• Exercise instructions: With images removed, return the whole listing exactly as written.

• Data block:
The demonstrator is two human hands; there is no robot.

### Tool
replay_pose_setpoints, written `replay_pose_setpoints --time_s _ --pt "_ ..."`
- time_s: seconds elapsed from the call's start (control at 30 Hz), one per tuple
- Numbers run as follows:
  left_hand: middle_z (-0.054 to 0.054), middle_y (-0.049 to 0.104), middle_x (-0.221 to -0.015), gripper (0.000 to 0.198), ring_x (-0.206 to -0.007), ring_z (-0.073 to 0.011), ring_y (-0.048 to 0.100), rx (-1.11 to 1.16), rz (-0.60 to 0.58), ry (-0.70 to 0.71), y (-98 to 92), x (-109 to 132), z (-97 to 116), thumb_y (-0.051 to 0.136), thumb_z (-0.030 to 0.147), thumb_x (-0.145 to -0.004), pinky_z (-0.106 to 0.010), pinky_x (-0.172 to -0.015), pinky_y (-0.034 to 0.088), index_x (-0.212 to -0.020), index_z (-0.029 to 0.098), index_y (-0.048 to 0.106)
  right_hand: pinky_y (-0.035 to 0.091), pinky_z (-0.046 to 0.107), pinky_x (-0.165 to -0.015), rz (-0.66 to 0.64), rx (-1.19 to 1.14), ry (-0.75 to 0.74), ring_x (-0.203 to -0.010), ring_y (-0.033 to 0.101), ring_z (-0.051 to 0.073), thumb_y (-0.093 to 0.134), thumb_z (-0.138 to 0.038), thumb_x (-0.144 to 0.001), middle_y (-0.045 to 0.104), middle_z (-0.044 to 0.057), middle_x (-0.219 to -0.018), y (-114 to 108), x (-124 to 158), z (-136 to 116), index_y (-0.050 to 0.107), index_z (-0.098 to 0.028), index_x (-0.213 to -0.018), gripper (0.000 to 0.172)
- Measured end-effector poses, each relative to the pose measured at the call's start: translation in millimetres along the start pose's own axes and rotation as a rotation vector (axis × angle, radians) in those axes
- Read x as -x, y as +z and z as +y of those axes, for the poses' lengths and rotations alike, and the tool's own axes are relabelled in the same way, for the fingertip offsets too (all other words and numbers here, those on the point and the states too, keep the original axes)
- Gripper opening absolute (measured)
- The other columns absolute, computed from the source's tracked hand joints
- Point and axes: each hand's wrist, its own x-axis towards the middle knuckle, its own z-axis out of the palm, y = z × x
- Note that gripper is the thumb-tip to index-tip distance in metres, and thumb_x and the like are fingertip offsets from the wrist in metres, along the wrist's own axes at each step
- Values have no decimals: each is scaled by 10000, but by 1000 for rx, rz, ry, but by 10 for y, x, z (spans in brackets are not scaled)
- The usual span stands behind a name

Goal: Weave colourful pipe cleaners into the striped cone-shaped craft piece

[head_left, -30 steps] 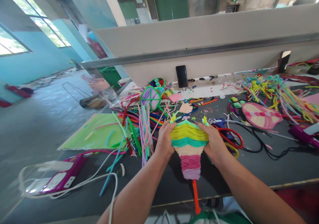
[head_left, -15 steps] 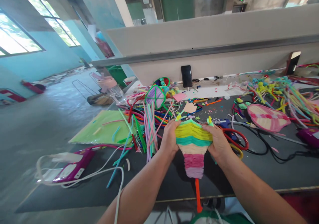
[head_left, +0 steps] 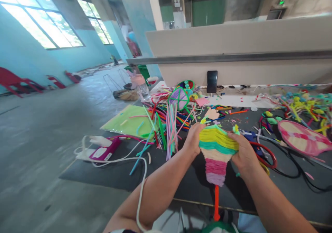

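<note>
Between my two hands is a striped pipe-cleaner umbrella shape point(head_left: 217, 151), banded in yellow, teal, cream, dark pink and lilac. An orange hooked stem point(head_left: 217, 202) hangs from its narrow lower end. My left hand point(head_left: 193, 139) is closed on its upper left edge, and my right hand point(head_left: 243, 151) grips the upper right edge. Small yellow and mint tufts stick up at both top corners by my fingers. The piece is held above the dark table, its wide end away from me.
Loose pipe cleaners point(head_left: 172, 132) lie left of my hands near a green sheet point(head_left: 127, 120). A purple power strip point(head_left: 107, 150) trails a white cable. A phone point(head_left: 212, 82) leans on the partition. To the right are a pink-edged oval piece point(head_left: 303, 136) and a blue glue gun point(head_left: 250, 136).
The view has swung left, so the table and things on it appear farther right. Both hands keep their hold on the striped umbrella shape.
</note>
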Motion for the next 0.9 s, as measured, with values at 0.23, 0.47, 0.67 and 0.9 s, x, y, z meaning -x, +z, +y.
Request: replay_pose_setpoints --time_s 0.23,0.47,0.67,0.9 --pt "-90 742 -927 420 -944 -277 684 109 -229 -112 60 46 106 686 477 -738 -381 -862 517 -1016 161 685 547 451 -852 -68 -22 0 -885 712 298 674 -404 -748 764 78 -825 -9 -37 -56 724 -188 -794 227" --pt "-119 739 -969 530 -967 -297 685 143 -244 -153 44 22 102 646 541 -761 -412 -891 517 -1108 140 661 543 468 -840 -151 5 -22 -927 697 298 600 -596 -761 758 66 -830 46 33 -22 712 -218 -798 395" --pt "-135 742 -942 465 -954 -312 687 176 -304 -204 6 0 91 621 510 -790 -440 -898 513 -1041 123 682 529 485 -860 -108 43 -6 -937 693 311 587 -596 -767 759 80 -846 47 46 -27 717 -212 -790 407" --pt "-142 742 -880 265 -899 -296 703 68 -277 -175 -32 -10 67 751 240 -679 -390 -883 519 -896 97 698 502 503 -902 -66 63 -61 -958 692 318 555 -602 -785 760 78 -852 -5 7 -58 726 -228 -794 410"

• Response:
The demonstrator is two human hands; there is no robot.

### Tool
replay_pose_setpoints, written `replay_pose_setpoints --time_s _ --pt "_ ..."`
- time_s: seconds elapsed from the call's start (control at 30 Hz), one per tuple
- Numbers run as follows:
  left_hand: middle_z (-0.054 to 0.054), middle_y (-0.049 to 0.104), middle_x (-0.221 to -0.015), gripper (0.000 to 0.198), ring_x (-0.206 to -0.007), ring_z (-0.073 to 0.011), ring_y (-0.048 to 0.100), rx (-1.11 to 1.16), rz (-0.60 to 0.58), ry (-0.70 to 0.71), y (-98 to 92), x (-109 to 132), z (-97 to 116), thumb_y (-0.051 to 0.136), thumb_z (-0.030 to 0.147), thumb_x (-0.145 to -0.004), pinky_z (-0.106 to 0.010), pinky_x (-0.172 to -0.015), pinky_y (-0.034 to 0.088), index_x (-0.212 to -0.020), index_z (-0.029 to 0.098), index_y (-0.048 to 0.106)
  right_hand: pinky_y (-0.035 to 0.091), pinky_z (-0.046 to 0.107), pinky_x (-0.165 to -0.015), rz (-0.66 to 0.64), rx (-1.19 to 1.14), ry (-0.75 to 0.74), ring_x (-0.203 to -0.010), ring_y (-0.033 to 0.101), ring_z (-0.051 to 0.073), thumb_y (-0.093 to 0.134), thumb_z (-0.138 to 0.038), thumb_x (-0.144 to 0.001), middle_y (-0.045 to 0.104), middle_z (-0.044 to 0.057), middle_x (-0.219 to -0.018), y (-114 to 108), x (-124 to 158), z (-136 to 116), index_y (-0.050 to 0.107), index_z (-0.098 to 0.028), index_x (-0.213 to -0.018), gripper (0.000 to 0.172)
- Measured end-effector poses, each relative to the pose measured at the call's start: translation in millimetres along the start pose's own axes and rotation as a rotation vector (axis × angle, radians) in those axes
- Read x as -x, y as +z and z as +y of those axes, for the poses' lengths and rotations alike, and the tool's own axes are relabelled in the same way, for the fingertip offsets too (all other words and numbers here, those on the point and the states too, keep the original axes)
- Gripper opening absolute (measured)
- The other columns absolute, computed from the source's tracked hand joints
- Point and axes: each hand's wrist, its own x-axis towards the middle knuckle, its own z-axis out of the palm, y = z × x
- Note that gripper is the thumb-tip to index-tip distance in metres, and thumb_x and the like are fingertip offsets from the wrist in metres, along the wrist's own axes at each step
- Values have no decimals: each is scaled by 10000, but by 1000 for rx, rz, ry, but by 10 for y, x, z (spans in brackets are not scaled)
- The usual span stands behind a name

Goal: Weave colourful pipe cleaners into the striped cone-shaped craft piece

[head_left, -30 steps] 
[head_left, -15 steps] 
[head_left, +0 steps] 

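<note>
Between my two hands is a striped pipe-cleaner umbrella shape point(head_left: 217, 151), banded in yellow, teal, cream, dark pink and lilac. An orange hooked stem point(head_left: 217, 202) hangs from its narrow lower end. My left hand point(head_left: 193, 139) is closed on its upper left edge, and my right hand point(head_left: 243, 151) grips the upper right edge. Small yellow and mint tufts stick up at both top corners by my fingers. The piece is held above the dark table, its wide end away from me.
Loose pipe cleaners point(head_left: 172, 132) lie left of my hands near a green sheet point(head_left: 127, 120). A purple power strip point(head_left: 107, 150) trails a white cable. A phone point(head_left: 212, 82) leans on the partition. To the right are a pink-edged oval piece point(head_left: 303, 136) and a blue glue gun point(head_left: 250, 136).
The view has swung left, so the table and things on it appear farther right. Both hands keep their hold on the striped umbrella shape.
</note>
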Motion for the next 0.9 s, as measured, with values at 0.23, 0.47, 0.67 and 0.9 s, x, y, z meaning -x, +z, +y.
Request: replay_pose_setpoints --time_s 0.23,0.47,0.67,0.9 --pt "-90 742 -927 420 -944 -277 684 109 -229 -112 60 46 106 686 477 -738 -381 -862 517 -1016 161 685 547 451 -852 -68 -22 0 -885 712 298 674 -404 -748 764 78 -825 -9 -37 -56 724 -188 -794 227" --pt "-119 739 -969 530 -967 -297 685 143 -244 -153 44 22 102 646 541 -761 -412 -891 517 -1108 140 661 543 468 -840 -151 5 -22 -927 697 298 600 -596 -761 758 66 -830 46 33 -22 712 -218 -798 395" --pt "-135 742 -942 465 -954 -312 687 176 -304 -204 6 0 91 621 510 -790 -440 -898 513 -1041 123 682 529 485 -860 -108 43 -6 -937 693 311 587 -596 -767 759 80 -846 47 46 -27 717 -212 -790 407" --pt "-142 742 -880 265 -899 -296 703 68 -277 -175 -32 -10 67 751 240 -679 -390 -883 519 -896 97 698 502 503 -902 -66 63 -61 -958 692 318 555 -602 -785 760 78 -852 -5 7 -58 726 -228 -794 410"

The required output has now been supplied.